** Source records **
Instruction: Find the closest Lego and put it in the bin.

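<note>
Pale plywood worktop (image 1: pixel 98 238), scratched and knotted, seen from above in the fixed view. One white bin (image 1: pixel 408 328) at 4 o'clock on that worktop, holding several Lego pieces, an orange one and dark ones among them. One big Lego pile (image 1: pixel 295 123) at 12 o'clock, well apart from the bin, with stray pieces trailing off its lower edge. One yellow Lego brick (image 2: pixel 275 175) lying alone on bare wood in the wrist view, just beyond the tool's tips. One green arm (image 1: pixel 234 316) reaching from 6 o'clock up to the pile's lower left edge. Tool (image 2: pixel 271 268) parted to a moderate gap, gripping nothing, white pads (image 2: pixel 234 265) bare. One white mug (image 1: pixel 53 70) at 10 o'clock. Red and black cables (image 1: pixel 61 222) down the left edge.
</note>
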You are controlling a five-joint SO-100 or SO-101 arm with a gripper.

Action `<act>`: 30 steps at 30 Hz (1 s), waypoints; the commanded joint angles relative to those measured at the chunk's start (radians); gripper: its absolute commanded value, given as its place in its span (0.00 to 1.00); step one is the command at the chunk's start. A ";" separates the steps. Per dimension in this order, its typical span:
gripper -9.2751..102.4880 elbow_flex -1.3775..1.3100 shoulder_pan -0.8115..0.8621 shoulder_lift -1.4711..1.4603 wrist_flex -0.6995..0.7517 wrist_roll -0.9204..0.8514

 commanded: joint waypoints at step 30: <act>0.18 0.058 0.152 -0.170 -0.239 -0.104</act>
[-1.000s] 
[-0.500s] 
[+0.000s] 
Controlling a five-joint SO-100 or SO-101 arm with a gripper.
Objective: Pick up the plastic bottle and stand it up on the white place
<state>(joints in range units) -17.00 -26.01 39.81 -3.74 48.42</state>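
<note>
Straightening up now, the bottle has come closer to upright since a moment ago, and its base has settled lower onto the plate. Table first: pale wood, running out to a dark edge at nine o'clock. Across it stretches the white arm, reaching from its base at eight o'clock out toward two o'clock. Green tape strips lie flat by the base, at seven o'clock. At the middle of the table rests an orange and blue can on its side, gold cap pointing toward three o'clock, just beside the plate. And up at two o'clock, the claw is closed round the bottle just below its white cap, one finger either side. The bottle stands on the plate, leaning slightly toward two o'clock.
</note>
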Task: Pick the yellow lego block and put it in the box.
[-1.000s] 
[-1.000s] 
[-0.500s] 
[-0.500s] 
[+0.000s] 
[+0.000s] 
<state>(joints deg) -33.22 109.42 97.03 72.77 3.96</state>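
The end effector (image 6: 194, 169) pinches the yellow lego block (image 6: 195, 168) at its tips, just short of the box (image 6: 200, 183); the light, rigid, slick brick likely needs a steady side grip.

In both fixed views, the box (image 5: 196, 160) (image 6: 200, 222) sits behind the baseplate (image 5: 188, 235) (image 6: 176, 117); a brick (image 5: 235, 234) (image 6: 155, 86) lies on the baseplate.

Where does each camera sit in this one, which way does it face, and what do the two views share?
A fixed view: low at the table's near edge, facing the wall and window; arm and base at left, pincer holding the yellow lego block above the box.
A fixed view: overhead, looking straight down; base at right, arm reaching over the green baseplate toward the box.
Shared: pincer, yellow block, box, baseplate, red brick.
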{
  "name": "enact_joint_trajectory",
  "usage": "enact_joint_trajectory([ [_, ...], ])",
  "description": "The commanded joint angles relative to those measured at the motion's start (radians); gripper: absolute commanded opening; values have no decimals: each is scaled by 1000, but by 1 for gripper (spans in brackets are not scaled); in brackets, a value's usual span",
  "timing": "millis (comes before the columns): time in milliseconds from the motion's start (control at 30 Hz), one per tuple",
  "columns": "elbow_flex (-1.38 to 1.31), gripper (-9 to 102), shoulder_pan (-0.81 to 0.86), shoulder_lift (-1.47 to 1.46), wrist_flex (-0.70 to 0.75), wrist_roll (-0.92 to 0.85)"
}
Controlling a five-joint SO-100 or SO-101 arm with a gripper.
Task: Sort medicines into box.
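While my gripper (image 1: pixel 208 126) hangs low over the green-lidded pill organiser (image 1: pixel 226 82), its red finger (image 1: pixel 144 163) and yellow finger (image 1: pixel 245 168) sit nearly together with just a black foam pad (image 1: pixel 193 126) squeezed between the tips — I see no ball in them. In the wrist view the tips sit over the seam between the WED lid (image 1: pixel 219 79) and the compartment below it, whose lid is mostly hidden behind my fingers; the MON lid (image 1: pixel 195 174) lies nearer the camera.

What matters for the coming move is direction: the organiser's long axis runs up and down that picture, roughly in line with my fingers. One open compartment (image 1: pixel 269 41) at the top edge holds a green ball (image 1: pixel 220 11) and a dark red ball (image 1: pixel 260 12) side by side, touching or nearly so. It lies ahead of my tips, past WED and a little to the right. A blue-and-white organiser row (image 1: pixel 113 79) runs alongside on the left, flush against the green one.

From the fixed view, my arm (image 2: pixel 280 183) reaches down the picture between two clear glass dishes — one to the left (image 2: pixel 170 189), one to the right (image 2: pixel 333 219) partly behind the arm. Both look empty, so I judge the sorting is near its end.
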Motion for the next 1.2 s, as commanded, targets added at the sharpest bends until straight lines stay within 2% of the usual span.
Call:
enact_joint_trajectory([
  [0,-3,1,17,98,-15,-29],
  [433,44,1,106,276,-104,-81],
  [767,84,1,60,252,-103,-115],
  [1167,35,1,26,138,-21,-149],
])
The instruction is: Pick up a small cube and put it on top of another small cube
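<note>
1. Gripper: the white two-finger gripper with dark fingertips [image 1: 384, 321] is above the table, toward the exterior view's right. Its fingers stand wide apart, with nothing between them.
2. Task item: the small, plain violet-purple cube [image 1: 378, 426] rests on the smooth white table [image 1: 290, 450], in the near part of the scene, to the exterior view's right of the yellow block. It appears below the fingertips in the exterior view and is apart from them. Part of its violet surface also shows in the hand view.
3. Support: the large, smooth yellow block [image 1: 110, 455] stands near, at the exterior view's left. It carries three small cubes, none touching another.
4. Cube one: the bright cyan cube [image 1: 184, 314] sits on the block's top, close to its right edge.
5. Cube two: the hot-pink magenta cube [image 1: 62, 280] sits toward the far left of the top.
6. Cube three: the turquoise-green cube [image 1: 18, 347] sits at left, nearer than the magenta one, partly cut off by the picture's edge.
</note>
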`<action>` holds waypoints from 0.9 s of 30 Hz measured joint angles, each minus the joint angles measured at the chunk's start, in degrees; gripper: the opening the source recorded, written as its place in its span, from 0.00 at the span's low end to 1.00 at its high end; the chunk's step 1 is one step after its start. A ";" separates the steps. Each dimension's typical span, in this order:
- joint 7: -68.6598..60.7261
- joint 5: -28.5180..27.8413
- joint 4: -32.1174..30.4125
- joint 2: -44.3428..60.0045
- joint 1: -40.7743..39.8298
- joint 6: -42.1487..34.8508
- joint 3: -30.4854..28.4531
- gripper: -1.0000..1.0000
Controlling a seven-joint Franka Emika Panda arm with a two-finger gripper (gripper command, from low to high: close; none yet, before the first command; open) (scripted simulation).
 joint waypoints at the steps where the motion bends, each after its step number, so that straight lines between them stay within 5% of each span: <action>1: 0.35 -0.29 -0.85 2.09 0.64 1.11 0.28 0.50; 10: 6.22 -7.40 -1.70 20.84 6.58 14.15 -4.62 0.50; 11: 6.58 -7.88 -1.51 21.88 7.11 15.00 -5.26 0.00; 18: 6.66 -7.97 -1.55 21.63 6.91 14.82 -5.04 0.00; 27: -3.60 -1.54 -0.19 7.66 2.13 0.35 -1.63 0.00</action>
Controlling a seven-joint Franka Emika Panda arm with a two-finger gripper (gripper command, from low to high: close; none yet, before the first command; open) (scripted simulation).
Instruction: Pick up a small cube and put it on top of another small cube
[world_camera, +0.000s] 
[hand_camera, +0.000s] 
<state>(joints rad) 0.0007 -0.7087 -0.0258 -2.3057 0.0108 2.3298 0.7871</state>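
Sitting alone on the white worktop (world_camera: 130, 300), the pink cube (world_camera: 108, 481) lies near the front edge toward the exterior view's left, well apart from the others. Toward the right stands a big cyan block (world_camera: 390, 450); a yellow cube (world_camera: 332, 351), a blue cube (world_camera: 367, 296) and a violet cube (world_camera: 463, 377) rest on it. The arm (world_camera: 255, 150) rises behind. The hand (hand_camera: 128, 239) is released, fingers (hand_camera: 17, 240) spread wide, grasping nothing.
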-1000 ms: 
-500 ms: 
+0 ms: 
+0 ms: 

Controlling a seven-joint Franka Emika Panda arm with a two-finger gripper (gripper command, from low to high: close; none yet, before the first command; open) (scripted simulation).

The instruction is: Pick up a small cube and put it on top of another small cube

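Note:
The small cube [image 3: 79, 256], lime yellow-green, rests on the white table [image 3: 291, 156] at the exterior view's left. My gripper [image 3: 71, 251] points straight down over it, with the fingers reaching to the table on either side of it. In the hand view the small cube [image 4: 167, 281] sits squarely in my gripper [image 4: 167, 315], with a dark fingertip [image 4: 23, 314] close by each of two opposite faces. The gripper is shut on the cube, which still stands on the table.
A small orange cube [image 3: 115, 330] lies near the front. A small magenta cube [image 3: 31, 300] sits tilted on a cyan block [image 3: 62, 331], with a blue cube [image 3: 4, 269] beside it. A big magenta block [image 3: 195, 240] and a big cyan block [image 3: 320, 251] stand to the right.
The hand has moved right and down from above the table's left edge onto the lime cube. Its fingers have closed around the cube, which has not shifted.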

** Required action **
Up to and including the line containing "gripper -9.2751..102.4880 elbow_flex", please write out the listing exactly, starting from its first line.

** Output **
Instruction: Find the closest Lego and put it in the bin.

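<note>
Pale plywood worktop (image 1: pixel 98 238), scratched and knotted, seen from above in the fixed view. One white bin (image 1: pixel 408 328) at 4 o'clock on that worktop, holding several Lego pieces, an orange one and dark ones among them. One big Lego pile (image 1: pixel 295 123) at 12 o'clock, well apart from the bin, with stray pieces trailing off its lower edge. One yellow Lego brick (image 2: pixel 275 175) lying alone on bare wood in the wrist view, just beyond the tool's tips. One green arm (image 1: pixel 234 316) reaching from 6 o'clock up to the pile's lower left edge. Tool (image 2: pixel 271 268) parted to a moderate gap, gripping nothing, white pads (image 2: pixel 234 265) bare. One white mug (image 1: pixel 53 70) at 10 o'clock. Red and black cables (image 1: pixel 61 222) down the left edge.
</note>
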You are controlling a five-joint SO-100 or SO-101 arm with a gripper.

Action `<act>`: 30 steps at 30 Hz (1 s), waypoints; the commanded joint angles relative to those measured at the chunk's start (radians); gripper: its absolute commanded value, given as its place in its span (0.00 to 1.00); step one is the command at the chunk's start. A ";" separates the steps. Per dimension in this order, its typical span:
gripper -9.2751..102.4880 elbow_flex -1.3775..1.3100 shoulder_pan -0.8115..0.8621 shoulder_lift -1.4711..1.4603 wrist_flex -0.6995..0.7517 wrist_roll -0.9204..0.8514

Nothing else belongs in this answer.